Biden was also able to drop in on a Slovakian school, which has taken in students who have been displaced.

Slovakian and Ukrainian moms were brought together at the school for a Mother’s Day event while their children made crafts to give them as gifts.

Biden met the moms and children at each table. She told some of the women that she wanted to come and ” say the hearts of the American people are with the mothers of Ukraine.”

“I just wanted to come and show you our support,” she said before departing for Vysne Nemecke.

In recent weeks border crossings are averaging less than 2,000 per day, down from over 10,000 per day immediately after Russia’s invasion on Feb. 24, and a large portion of that flow is daily cross border traffic.

Biden will be visiting Eastern Europe for a 4-day trip to promote U.S. support of the Ukrainian refugee crisis and to thank allied countries like Romania and Slovakia for providing safe havens for them.

The American soldier visited her in Romania on Friday and Saturday and met with the children of refugee mother and child from Ukraine.

The American first lady followed in the footsteps of previous first ladies, who traveled to conflict areas or war zones.

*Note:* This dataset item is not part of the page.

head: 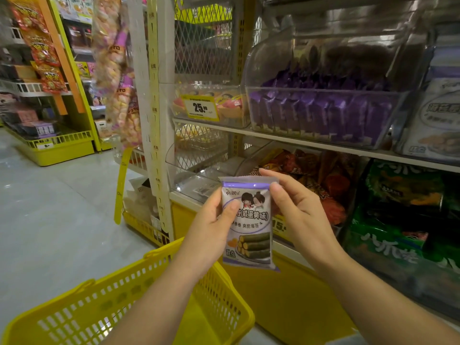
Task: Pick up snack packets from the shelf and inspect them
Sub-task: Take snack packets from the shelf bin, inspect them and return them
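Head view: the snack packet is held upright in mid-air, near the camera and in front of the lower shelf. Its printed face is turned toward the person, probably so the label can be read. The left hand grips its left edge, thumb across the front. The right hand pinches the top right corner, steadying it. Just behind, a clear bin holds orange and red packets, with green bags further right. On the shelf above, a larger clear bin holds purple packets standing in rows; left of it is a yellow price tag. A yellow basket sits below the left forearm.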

Eleanor Roosevelt visited troops overseas during World War II in order to boost troop morale. Pat Nixon joined President Richard Nixon on his 1969 trip to South Vietnam, becoming the first first lady to visit a combat zone, according to the National First Ladies’ Library. With U.S. Secret Service Agents, she flew the 18-mile distance from Saigon to an open helicopter.

Hillary Clinton made a stop in Bosnia 1996, while visiting a combat zone. In 1996, four years after 9/11 terror attacks, Laura Bush visited Kabul and Melania Trump went with President Donald Trump in December 2018.